→ WORK TASK: Please look for the string "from" below and report every line in which it occurs.

SUPPLIED INFORMATION Block Start

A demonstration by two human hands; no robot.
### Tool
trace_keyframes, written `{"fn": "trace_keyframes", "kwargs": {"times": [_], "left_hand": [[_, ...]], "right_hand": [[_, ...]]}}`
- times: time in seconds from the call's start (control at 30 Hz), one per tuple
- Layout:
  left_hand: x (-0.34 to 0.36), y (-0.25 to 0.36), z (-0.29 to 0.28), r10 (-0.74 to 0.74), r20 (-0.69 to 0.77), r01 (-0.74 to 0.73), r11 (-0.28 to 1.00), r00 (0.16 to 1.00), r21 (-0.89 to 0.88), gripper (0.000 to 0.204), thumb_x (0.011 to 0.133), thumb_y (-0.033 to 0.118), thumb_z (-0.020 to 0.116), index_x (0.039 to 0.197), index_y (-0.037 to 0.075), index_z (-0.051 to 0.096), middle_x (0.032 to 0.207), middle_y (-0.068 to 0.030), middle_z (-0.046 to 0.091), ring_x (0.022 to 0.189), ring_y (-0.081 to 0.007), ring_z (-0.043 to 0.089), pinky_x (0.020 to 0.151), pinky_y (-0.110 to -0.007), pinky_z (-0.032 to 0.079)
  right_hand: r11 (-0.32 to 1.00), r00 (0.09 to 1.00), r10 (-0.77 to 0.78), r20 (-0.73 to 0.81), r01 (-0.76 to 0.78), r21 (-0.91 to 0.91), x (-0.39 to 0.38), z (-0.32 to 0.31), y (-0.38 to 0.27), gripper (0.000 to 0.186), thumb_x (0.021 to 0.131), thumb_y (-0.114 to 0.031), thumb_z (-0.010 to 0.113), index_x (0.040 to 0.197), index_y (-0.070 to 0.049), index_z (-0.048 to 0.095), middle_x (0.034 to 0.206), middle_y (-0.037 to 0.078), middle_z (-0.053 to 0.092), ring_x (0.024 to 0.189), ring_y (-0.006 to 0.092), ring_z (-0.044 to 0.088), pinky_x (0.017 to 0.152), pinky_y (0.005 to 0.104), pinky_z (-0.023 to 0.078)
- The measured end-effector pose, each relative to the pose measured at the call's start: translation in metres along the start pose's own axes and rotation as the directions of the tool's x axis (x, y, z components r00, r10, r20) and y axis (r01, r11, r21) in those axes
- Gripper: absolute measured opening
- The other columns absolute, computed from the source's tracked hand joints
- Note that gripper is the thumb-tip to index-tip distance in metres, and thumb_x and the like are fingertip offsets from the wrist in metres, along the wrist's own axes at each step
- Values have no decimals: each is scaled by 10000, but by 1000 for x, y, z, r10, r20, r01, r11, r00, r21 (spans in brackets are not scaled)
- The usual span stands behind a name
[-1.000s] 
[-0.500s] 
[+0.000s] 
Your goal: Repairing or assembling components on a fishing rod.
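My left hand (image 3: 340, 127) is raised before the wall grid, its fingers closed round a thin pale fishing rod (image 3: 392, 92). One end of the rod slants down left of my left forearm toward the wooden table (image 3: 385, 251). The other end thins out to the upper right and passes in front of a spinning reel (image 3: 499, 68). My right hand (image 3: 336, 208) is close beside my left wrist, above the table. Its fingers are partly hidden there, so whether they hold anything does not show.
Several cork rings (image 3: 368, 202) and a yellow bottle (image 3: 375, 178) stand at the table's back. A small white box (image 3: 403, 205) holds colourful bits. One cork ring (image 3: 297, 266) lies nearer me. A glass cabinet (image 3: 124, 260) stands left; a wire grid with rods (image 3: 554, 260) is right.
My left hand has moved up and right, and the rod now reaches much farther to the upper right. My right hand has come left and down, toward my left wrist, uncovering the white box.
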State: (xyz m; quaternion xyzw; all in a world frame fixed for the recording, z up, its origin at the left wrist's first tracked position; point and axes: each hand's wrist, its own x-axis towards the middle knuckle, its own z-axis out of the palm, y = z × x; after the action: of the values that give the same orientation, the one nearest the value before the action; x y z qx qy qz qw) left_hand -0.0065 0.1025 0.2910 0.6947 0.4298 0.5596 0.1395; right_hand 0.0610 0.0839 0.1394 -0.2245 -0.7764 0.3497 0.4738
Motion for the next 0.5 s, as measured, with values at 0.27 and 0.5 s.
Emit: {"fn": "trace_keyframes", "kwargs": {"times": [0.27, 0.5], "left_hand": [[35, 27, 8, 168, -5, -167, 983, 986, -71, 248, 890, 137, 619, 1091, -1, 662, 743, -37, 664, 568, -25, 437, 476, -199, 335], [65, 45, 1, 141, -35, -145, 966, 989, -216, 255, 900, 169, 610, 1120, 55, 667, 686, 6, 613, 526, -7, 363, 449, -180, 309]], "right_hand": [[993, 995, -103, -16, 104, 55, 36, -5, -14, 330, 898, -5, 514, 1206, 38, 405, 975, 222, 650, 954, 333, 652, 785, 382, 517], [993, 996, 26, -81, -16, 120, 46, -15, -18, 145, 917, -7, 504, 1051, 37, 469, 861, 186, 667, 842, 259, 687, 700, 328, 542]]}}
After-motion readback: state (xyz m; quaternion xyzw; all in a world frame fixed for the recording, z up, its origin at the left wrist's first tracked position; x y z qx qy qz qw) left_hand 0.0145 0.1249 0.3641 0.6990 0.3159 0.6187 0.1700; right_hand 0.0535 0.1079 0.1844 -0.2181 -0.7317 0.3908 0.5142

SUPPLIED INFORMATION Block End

→ RESPONSE:
- times: time in seconds from the call's start (control at 30 Hz), one per tuple
- The other columns absolute, computed from the source's tracked hand joints
- Note that gripper is the thumb-tip to index-tip distance in metres, and thumb_x and the like are fingertip offsets from the wrist in metres, along the wrist's own axes at each step

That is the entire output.